Oui, bien sûr, mais il faut aller plus loin dans l’analyse : la ressemblance entre des formes de lutte ne crée pas nécessairement en soi une unification des mouvements de lutte. Une forme de lutte peut être particulièrement efficace et mettre les patrons et le capital sur la défensive ; mais la même forme de lutte dans un autre contexte peut être utilisée par le capital pour bloquer le mouvement. Autrement dit la même forme peut avoir un impact révolutionnaire, innovant, désarçonnant, mais se reprise ou sa « généralisation » peut un an, dix ans plus tard avoir un impact démobilisateur, émoussant. L’institutionnalisation du mouvement ouvrier ne cesse de le montrer. Par exemple la revendication par le mouvement ouvrier naissant de la dignité du travail, de son importance, de sa valeur qui a forgé les valeurs du mouvement socialiste et communiste naissant a été utilisé par le socialisme installé (la social démocratie ou le communisme soviétique) comme une idéologie répressive contre l’ouvrier très peu qualifiée que l’opéraïsme appelait l’ouvrier-masse. Plus récemment, la thématique de la lutte contre la désindustrialisation et la défense de l’emploi local à tout prix a pu et peuvent s’opposer aux luttes des sans-revenu, des chômeurs, des écologistes qui partent en guerre contre l’agrobusiness d’État.

CINQ PERTES DE SENS DU TRAVAIL

1. » La taylorisation ou l’industrialisation du secteur tertiaire : les emplois dans le secteur des services comme dans la fonction publique sont désormais organisés comme une chaîne de montage globale.

2. » L’intensification du contrôle par la numérisation : la figure du contremaître sur le corps de l’ouvrier disparaît au profit d’un environnement « intelligent » qui espionne de façon bien plus efficace. L’industriel comme le primaire se sont tertiarisés: la moitié du travail d’un agriculteur exploitant se passe derrière un ordinateur à faire de la gestion. Et l’angoisse du découvert bancaire a remplacé la hantise d’une hausse du prix du pain.

3. » Le passage à un capitalisme exploitant de plus en plus la force d’invention et pas simplement la force de travail : il est demandé désormais au travail dépendant ou subordonné (explicitement salarié, formellement indépendant – ubérisé – ou réellement indépendant) de s’engager subjectivement dans sa tâche et de faire preuve d’autonomie, d’initiative, y compris dans des tâches prescrites, ce qui est contradictoire aux deux phénomènes précédents.

4. » L’objection écologique : elle remet en cause tout le récit et l’épopée prométhéenne du travail moderne. Si l’étalon de mesure n’est plus celui de la croissance matérielle des biens inertes, mais celui de la reproduction du vivant – ses conditions de survie à la surface de la planète –, l’ensemble de cette extraordinaire et monstrueuse théodicée du travail s’effondre.

5. » Les assurances maladies d’abord organisées par les syndicats, les assurances retraites, la prise en compte des familles, la protection sociale ont éloigné de plus en plus le Welfare State ou État-Providence d’un simple workfare, c’est-à-dire, des mesures minimales permettant d’assurer l’approvisionnement en travailleurs des usines et des bureaux. Le coût du travail est devenu le coût de l’activité en société en général, dans l’équivalent du passage de la sur-valeur absolue et simple en sur-valeur relative et complexe comprenant les frais de reproduction de la société.
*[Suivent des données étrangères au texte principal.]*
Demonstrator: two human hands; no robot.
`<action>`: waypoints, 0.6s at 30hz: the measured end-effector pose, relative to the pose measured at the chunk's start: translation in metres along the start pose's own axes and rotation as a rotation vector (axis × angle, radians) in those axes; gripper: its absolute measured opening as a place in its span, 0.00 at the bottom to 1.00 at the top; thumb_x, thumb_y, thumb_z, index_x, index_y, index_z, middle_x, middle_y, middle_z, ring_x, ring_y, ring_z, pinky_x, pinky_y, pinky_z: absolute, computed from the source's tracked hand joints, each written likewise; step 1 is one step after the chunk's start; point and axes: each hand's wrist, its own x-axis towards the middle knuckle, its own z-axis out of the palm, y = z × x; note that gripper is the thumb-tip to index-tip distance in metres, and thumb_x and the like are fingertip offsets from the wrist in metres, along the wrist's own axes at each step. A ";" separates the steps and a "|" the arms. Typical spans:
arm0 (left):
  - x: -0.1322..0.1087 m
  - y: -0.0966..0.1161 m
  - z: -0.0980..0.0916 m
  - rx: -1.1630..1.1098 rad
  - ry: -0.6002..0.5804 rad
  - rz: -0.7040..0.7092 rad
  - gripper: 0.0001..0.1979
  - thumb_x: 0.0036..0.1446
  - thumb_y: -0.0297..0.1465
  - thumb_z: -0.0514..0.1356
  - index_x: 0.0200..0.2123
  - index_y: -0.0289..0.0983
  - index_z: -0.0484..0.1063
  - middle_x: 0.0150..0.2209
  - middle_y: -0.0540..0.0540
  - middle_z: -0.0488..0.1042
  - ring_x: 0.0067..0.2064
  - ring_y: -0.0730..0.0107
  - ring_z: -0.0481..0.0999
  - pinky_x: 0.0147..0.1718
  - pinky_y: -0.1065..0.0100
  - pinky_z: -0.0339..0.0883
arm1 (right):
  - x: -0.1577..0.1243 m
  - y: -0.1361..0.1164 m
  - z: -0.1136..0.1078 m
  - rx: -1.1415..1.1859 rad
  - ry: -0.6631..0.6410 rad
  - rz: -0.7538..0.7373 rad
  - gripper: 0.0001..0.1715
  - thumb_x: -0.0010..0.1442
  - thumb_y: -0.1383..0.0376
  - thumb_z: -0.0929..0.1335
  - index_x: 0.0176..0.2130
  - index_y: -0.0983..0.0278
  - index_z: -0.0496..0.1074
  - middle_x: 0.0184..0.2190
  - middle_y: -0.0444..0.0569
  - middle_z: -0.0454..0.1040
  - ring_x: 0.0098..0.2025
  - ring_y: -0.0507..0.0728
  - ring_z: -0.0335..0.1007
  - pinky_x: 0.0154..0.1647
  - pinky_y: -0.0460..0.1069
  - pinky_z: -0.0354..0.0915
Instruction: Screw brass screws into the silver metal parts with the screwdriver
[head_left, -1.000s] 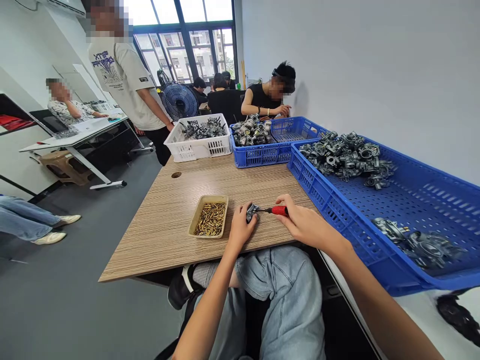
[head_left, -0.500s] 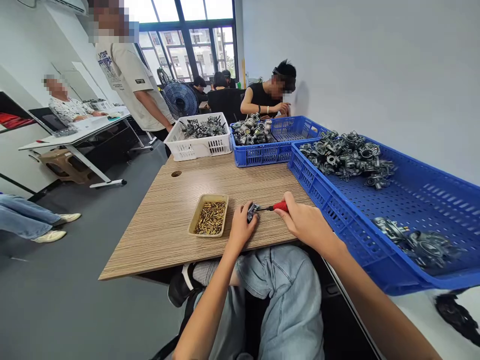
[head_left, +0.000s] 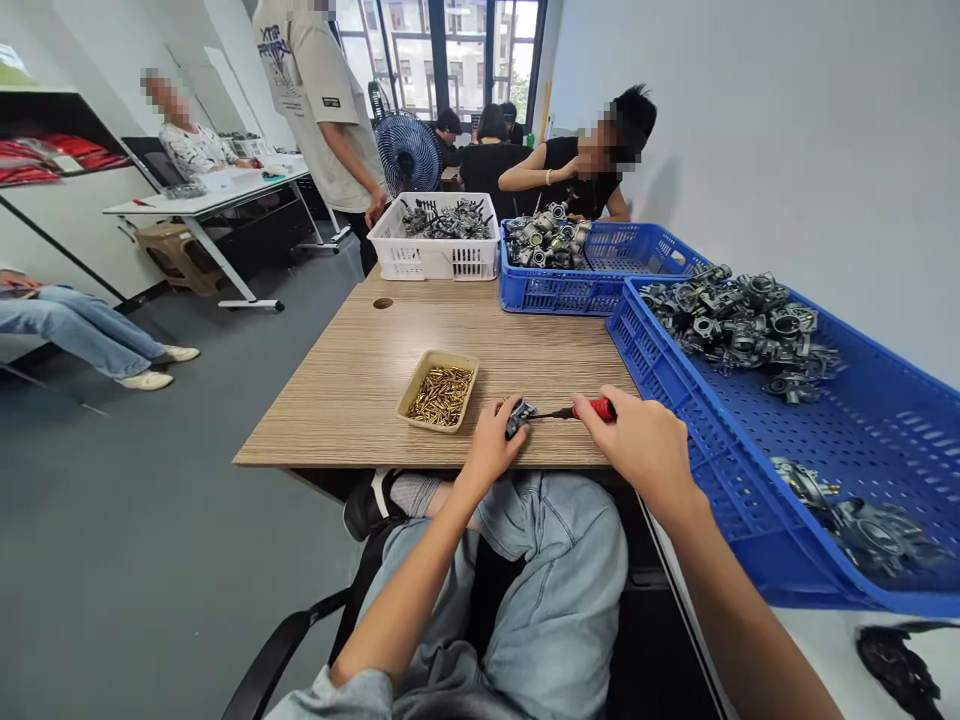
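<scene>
My left hand (head_left: 495, 440) is closed round a small grey metal carburetor (head_left: 519, 416) close to the table's front edge. My right hand (head_left: 637, 440) grips a screwdriver by its red handle (head_left: 598, 409). The dark shaft (head_left: 553, 414) points left, and its tip meets the carburetor; the exact contact point is too small to make out. Just left of my left hand stands a beige tray (head_left: 411, 417) full of small brass pieces (head_left: 442, 396), slim and pin-like.
Along the right runs a large blue crate (head_left: 675, 420) with piled carburetors (head_left: 750, 320). A smaller blue crate (head_left: 555, 300) and a white basket (head_left: 435, 262) of metal parts stand at the back. Behind them sits a person in black (head_left: 577, 165); another stands by a fan (head_left: 409, 150).
My view has shifted, so the table sits higher and objects lie farther right. Both hands keep their holds, the screwdriver still at the carburetor. The person in black has raised an arm toward the head.
</scene>
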 end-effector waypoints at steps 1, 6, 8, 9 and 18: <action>0.000 -0.001 0.001 -0.003 0.003 0.003 0.28 0.69 0.34 0.62 0.70 0.44 0.66 0.58 0.39 0.72 0.60 0.52 0.74 0.64 0.51 0.69 | -0.001 -0.001 -0.001 0.014 -0.004 0.018 0.31 0.75 0.42 0.61 0.36 0.60 0.77 0.31 0.56 0.82 0.34 0.63 0.78 0.30 0.50 0.46; -0.001 -0.003 0.003 0.010 0.023 -0.001 0.29 0.68 0.34 0.63 0.70 0.42 0.66 0.59 0.37 0.72 0.61 0.50 0.73 0.64 0.51 0.68 | -0.001 0.000 -0.003 0.042 -0.048 0.036 0.35 0.75 0.39 0.59 0.33 0.60 0.76 0.31 0.57 0.81 0.35 0.66 0.78 0.30 0.51 0.49; -0.002 -0.003 0.003 0.020 0.026 -0.006 0.29 0.68 0.34 0.63 0.70 0.43 0.66 0.59 0.38 0.72 0.61 0.50 0.73 0.64 0.52 0.68 | 0.000 0.003 -0.002 0.079 -0.073 -0.016 0.29 0.75 0.42 0.61 0.39 0.59 0.75 0.31 0.55 0.81 0.35 0.66 0.79 0.31 0.50 0.50; -0.002 -0.004 0.003 0.021 0.026 -0.006 0.29 0.68 0.34 0.63 0.70 0.44 0.66 0.59 0.38 0.72 0.61 0.50 0.73 0.64 0.52 0.68 | 0.000 0.006 -0.002 0.135 -0.095 -0.065 0.24 0.75 0.44 0.62 0.44 0.59 0.73 0.31 0.52 0.81 0.34 0.65 0.79 0.31 0.50 0.52; -0.003 -0.001 0.002 0.018 0.032 0.003 0.29 0.68 0.34 0.63 0.70 0.44 0.67 0.57 0.39 0.72 0.58 0.51 0.74 0.61 0.53 0.69 | -0.001 0.028 -0.001 0.484 -0.268 -0.399 0.10 0.75 0.59 0.61 0.54 0.56 0.61 0.46 0.53 0.80 0.46 0.64 0.81 0.43 0.52 0.67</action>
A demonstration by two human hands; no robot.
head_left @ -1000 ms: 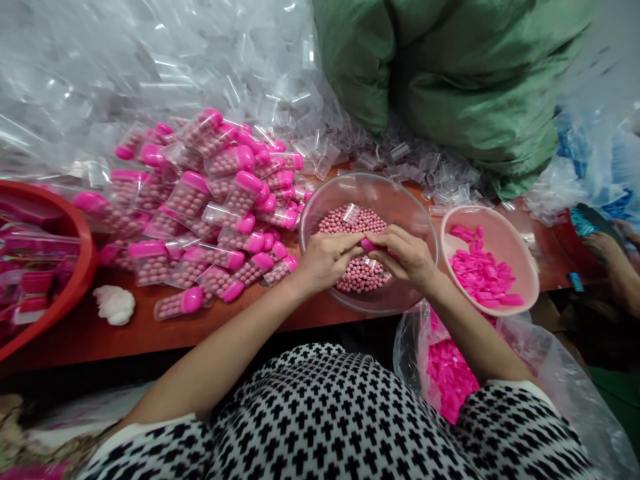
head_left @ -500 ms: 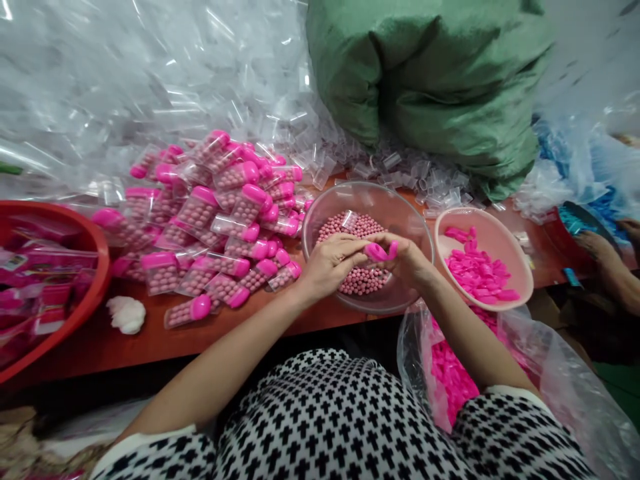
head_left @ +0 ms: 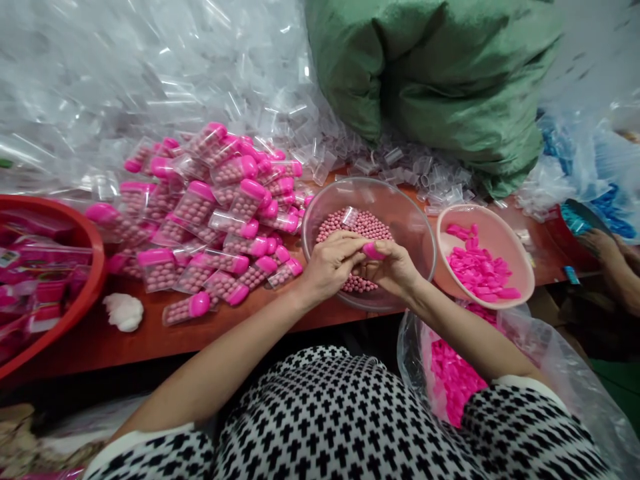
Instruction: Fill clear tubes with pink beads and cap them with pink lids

*Tiré de « La lune de la grande démission, le doigt de la valeur-travail », Multitudes no. 90, printemps 2023.


Notes

1. Yann Moulier Boutang, « La lune de la grande démission, le doigt de la valeur-travail », Multitudes no. 90, printemps 2023.

2. Mario Tronti, Ouvriers et capital, Genève : Entremonde, 2016.

3. Yann Moulier Boutang, De l’esclavage au salariat : économie historique du salariat bridé, Paris : PUF, 1988.